PROJECT SUMMARY / ABSTRACT
 Approximately 1 in 3 women and 1 in 5 men over the age of 50 will suffer from a fragility fracture in their
remaining lifetime. Fragility hip fracture is one of the most serious and debilitating outcomes of osteoporosis with
a 20–40% mortality rate during the first year after the fracture. Hip fracture incidence rates are known to increase
exponentially with age in both women and men; and with the rising life expectancy throughout the globe, the
number of men and women who will be above the threshold of fragility fracture is expected to almost double,
with a prediction of 319 million cases by 2040. Thus, the number of fractures is predicted to double as well.
 In this Direct Phase II SBIR, BioSensics, in collaboration with orthopaedic, radiology, endocrinology and
biomechanics experts at Harvard Medical School, proposes to develop a cloud-based software solution for
automatic, opportunistic screening for hip fracture risk using plain X-ray images, called XFx.

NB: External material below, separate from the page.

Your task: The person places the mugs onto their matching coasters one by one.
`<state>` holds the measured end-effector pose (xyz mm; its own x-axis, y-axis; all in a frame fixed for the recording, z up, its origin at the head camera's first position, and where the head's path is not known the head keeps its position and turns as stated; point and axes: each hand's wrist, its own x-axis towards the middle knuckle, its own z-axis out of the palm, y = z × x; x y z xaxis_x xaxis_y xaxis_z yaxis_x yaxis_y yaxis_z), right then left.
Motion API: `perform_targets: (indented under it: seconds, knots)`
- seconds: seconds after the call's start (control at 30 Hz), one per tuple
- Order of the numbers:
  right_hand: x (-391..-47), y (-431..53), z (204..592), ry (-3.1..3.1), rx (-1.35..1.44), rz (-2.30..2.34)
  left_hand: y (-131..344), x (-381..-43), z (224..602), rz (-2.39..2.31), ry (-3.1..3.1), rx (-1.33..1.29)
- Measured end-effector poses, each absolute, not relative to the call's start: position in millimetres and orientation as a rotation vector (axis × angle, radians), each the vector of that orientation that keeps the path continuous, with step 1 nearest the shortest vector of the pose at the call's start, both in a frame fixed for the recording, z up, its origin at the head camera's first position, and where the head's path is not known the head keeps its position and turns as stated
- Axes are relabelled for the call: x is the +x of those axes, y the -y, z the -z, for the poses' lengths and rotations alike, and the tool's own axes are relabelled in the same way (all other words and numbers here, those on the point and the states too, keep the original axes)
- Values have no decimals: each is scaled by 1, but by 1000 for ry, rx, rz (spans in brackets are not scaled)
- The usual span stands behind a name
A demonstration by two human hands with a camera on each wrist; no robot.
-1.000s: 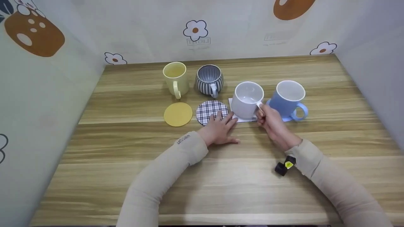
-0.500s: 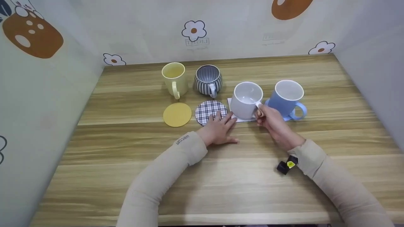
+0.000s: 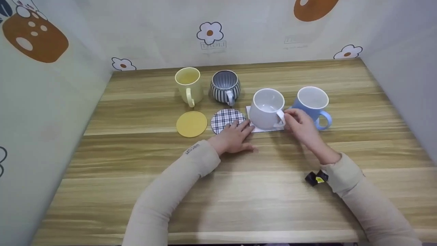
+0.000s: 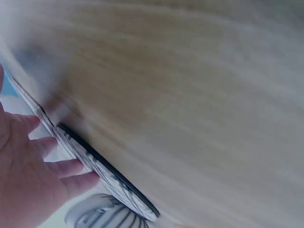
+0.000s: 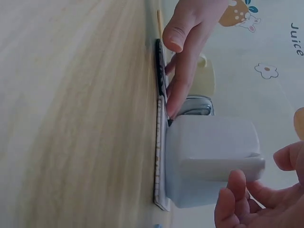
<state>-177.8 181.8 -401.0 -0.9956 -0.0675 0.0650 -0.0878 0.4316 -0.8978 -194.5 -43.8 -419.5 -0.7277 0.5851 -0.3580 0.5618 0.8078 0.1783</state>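
A white mug (image 3: 264, 114) stands upright on a white square coaster (image 3: 261, 130). My right hand (image 3: 304, 130) is just right of its handle (image 5: 223, 168). In the right wrist view the thumb stands apart from the handle and the bent fingers are close to it without gripping. My left hand (image 3: 232, 136) lies with straight, spread fingers over the near edge of a round plaid coaster (image 3: 223, 118), fingertips reaching the square coaster's left corner. Behind the right hand stands a blue mug (image 3: 305, 106), its base partly hidden.
A yellow mug (image 3: 193, 89) and a striped grey mug (image 3: 225, 87) stand farther back on the wooden table (image 3: 239, 205). A round yellow coaster (image 3: 192, 124) lies in front of the yellow mug. Patterned walls (image 3: 164, 34) border the table at the back and sides.
My right hand has let go of the white mug's handle and moved slightly right. The mug has stayed on its coaster. My left hand has shifted slightly left.
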Motion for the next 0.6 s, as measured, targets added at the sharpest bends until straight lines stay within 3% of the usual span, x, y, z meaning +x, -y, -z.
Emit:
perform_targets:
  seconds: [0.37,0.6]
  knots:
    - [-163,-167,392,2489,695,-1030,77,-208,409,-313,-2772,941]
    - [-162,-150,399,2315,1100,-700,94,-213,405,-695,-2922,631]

X-ray studies are
ubiquitous in all corners of the world, are inexpensive and provide high resolution studies that offer insight into
bone geometry, microstructure and density, at a low ionizing radiation dose. The proposed software solution will
include 1) a desktop application for uploading X-ray images and displaying and visualizing XFx results, and 2) a
secure cloud-based backend for receiving the uploaded X-ray images and performing the analysis. The software
architecture will support on-premise integration with a hospital cloud services (e.g., PACS systems) to enable
automatic, opportunistic screening for hip fracture risk using plain X-ray images. The solution will stand by in the
central imaging data server of hospitals or clinics, investigate each non-investigated X-ray image, and if
recognized to include a proximal femur, automatically execute the AI/ML-based classification scheme to identify
patients with osteoporosis or at high risk of hip fracture. If a patient is identified to have osteoporosis or a high
risk of fracture, the software will flag the patient. The clinician providing care for the patient will then be prompted
to consider ordering an evaluation of fragility fracture risk and receive a full report.
 This process is reimbursable under the Current Procedural Terminology (CPT) code 76499 “Unlisted
Diagnostic Radiographic Procedure.” This code is used when no other specific procedure code exists. The
existence of this CPT will support the initial marketing of the proposed solution. In Phase III, we will prepare an
application for a new Category III CPT code and submit if for consideration by the American Medical Association
(AMA) CPT Editorial Panel. Given the clinical need of the proposed solution, and recent approval of a CPT code
for radiology artificial intelligence (code 0691T) for automated analysis of existing imaging studies for vertebral
fracture and bone density assessment, our application for a new CPT code should not face any diff...

## Key facts

- **NIH application ID:** 10884793
- **Project number:** 3R44AG081031-02S1
- **Recipient organization:** BIOSENSICS, LLC
- **Principal Investigator:** ARA NAZARIAN
- **Activity code:** R44 (R01, R21, SBIR, etc.)
- **Funding institute:** NIH
- **Fiscal year:** 2024
- **Award amount:** $50,000
- **Award type:** 3
- **Project period:** 2023-06-01 → 2026-02-28

## Primary source

NIH RePORTER: https://reporter.nih.gov/project-details/10884793

## Citation

> US National Institutes of Health, RePORTER application 10884793, Automatic, Opportunistic Surveillance of Hip Bone Fragility in X-ray Images (3R44AG081031-02S1). Retrieved via AI Analytics 2026-05-25 from https://api.ai-analytics.org/grant/nih/10884793. Licensed CC0.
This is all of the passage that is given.